Student AuthorsRita Fagan
Academic ProgramNeuroscience; MD/PhD
UMass Chan AffiliationsGraduate School of Biomedical Sciences
Brudnick Neuropsychiatric Research Institute
Document TypeJournal Article
MetadataShow full item record
AbstractDopamine (DA) is required for movement, sleep, and reward, and DA signaling is tightly controlled by the presynaptic DA transporter (DAT). Therapeutic and addictive psychostimulants, including methylphenidate (Ritalin; MPH), cocaine, and amphetamine (AMPH), markedly elevate extracellular DA via their actions as competitive DAT inhibitors (MPH, cocaine) and substrates (AMPH). DAT silencing in mice and invertebrates results in hyperactivity, reduced sleep, and blunted psychostimulant responses, highlighting DAT's essential role in DA-dependent behaviors. DAT surface expression is not static; rather it is dynamically regulated by endocytic trafficking. PKC-stimulated DAT endocytosis requires the neuronal GTPase, Rit2, and Rit2 silencing in mouse DA neurons impacts psychostimulant sensitivity. However, it is unknown whether or not Rit2-mediated changes in psychostimulant sensitivity are DAT-dependent. Here, we leveraged Drosophila melanogaster to test whether the Drosophila Rit2 ortholog, Ric, impacts dDAT function, trafficking, and DA-dependent behaviors.
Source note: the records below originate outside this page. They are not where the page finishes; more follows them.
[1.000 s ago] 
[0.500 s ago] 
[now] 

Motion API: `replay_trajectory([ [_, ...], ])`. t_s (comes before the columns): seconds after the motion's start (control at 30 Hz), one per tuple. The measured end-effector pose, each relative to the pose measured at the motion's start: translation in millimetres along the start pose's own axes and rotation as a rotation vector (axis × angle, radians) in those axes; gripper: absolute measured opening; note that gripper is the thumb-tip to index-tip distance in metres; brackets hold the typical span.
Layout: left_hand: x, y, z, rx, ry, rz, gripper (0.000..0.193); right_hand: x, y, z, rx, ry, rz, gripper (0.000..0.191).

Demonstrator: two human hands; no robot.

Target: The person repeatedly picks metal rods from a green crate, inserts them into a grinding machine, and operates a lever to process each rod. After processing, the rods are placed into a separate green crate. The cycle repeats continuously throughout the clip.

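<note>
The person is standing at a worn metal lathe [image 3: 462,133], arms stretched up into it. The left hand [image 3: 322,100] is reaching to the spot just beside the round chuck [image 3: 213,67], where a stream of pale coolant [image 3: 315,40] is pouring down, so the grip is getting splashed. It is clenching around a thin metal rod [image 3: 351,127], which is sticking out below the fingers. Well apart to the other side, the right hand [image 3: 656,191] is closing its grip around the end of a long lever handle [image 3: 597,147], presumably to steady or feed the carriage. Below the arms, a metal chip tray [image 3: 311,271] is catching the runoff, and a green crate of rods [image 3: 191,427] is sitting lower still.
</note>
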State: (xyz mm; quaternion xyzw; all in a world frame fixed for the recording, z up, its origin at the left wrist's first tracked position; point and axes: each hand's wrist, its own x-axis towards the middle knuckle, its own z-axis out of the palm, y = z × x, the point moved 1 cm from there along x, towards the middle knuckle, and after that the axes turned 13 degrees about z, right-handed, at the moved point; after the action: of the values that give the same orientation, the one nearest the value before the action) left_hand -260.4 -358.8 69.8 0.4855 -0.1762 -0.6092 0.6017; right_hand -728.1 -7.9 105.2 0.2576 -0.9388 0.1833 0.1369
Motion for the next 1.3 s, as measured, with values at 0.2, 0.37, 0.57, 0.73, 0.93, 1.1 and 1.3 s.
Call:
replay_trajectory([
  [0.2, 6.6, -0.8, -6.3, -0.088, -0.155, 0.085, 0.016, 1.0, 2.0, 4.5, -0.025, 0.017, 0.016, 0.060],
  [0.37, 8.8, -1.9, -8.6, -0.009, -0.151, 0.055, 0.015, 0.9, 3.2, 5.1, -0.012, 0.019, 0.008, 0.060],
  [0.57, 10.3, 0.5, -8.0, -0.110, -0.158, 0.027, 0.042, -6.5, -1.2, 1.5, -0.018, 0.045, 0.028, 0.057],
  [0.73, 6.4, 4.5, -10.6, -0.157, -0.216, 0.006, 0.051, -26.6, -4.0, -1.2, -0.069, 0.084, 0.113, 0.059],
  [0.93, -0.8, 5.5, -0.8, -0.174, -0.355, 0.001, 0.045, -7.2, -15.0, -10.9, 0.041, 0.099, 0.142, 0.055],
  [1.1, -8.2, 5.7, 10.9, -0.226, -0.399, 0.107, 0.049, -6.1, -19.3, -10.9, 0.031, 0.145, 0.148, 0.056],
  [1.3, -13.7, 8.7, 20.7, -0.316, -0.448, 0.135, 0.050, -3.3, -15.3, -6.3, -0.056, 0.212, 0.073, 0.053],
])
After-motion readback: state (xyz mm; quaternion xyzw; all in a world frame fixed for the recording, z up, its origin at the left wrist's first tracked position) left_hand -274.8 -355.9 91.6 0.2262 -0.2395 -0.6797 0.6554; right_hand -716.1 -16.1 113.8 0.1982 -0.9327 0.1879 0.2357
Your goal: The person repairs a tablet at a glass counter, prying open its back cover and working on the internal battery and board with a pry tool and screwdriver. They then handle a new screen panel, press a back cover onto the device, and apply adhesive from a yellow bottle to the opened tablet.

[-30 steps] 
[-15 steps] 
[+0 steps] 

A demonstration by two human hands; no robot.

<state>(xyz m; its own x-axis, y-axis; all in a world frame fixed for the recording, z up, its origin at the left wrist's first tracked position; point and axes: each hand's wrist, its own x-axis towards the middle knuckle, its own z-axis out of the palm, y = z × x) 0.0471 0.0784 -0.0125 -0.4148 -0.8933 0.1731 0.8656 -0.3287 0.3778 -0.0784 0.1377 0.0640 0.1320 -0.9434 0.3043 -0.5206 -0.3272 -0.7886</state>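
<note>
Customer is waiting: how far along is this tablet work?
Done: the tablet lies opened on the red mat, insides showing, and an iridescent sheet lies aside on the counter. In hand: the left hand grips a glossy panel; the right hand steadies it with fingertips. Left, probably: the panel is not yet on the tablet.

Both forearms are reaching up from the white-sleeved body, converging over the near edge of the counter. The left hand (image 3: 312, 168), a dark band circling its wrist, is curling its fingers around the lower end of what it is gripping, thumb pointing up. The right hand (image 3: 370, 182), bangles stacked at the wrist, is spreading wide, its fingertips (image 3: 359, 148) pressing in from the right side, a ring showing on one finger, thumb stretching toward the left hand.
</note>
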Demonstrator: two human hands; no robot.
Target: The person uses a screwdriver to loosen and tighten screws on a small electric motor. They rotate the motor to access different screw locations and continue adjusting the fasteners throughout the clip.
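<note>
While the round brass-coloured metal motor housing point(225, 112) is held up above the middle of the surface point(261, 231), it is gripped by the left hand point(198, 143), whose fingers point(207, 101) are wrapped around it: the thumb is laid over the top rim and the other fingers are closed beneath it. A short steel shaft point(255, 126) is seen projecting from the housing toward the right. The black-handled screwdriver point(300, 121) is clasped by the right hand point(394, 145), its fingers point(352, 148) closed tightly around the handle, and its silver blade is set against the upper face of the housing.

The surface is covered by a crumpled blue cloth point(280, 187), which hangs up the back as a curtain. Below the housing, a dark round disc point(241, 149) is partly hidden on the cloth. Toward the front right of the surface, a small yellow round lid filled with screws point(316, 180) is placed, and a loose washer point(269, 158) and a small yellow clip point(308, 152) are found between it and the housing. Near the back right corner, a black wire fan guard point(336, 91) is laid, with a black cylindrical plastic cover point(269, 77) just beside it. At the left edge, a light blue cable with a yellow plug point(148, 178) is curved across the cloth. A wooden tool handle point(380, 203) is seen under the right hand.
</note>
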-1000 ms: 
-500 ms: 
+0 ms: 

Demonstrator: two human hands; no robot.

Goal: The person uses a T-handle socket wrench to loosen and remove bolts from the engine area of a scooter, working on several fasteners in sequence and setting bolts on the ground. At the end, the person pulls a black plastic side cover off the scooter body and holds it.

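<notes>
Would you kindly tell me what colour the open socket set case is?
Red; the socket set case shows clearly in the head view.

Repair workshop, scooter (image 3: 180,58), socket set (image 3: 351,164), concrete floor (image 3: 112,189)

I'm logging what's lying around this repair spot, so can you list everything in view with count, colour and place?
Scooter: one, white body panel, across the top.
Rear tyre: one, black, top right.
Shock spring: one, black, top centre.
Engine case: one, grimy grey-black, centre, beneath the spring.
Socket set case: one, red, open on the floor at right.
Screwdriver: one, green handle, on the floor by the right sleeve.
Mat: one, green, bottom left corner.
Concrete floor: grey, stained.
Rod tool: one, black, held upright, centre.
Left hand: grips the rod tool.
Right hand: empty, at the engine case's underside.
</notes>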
Orthologous to hDAT and Rit2, dDAT and Ric directly interact, and the constitutively active Ric mutant Q117L increased dDAT surface levels and function in cell lines and ex vivo Drosophila brains. Moreover, DAergic RicQ117L expression caused sleep fragmentation in a DAT-dependent manner but had no effect on total sleep and daily locomotor activity. Importantly, we found that Rit2 is required for AMPH-stimulated DAT internalization in mouse striatum, and that DAergic RicQ117L expression significantly increased Drosophila AMPH sensitivity in a DAT-dependent manner, suggesting a conserved impact of Ric-dependent DAT trafficking on AMPH sensitivity. These studies support that the DAT/Rit2 interaction impacts both baseline behaviors and AMPH sensitivity, potentially by regulating DAT trafficking.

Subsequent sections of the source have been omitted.